BEGIN Supplied material

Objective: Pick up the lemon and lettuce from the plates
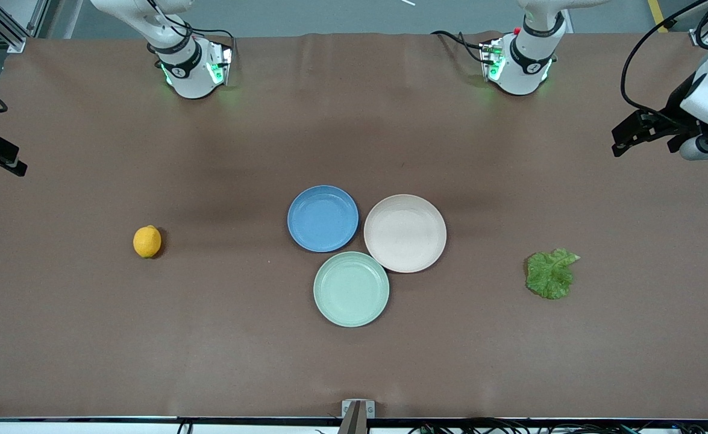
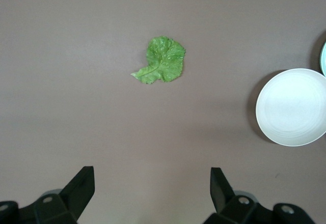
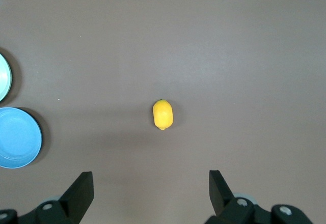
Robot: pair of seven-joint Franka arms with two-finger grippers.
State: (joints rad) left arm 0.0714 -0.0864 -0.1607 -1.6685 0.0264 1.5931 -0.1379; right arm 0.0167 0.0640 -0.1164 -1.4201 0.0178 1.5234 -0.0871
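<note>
So the brown worktop [image 1: 354,361] is sitting wide open around everything. The round blue plate [image 1: 322,218] and pale beige-pink plate [image 1: 405,232] are sitting empty mid-table. The crinkled green lettuce leaf [image 2: 160,60] is lying flat under the left tool [image 2: 153,191], jaws released. The small yellow lemon [image 3: 163,114] is resting lengthwise ahead of the released right tool [image 3: 151,191].

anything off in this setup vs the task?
Yes: lemon and lettuce lie on the bare table, not on plates. Blue plate, beige plate and mint plate hold nothing. Nothing spilled or damaged.
</note>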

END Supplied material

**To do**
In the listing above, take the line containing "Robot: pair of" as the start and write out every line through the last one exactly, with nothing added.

**Result for this task**
Robot: pair of seven-joint Franka arms with two-finger grippers.
State: (joints rad) left arm 0.0714 -0.0864 -0.1607 -1.6685 0.0264 1.5931 -0.1379; right arm 0.0167 0.0640 -0.1164 -1.4201 0.0178 1.5234 -0.0871
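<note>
So the brown worktop [image 1: 354,361] is sitting wide open around everything. The round blue plate [image 1: 322,218] and pale beige-pink plate [image 1: 405,232] are sitting empty mid-table. The crinkled green lettuce leaf [image 2: 160,60] is lying flat under the left tool [image 2: 153,191], jaws released. The small yellow lemon [image 3: 163,114] is resting lengthwise ahead of the released right tool [image 3: 151,191].

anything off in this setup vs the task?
Yes: lemon and lettuce lie on the bare table, not on plates. Blue plate, beige plate and mint plate hold nothing. Nothing spilled or damaged.
</note>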

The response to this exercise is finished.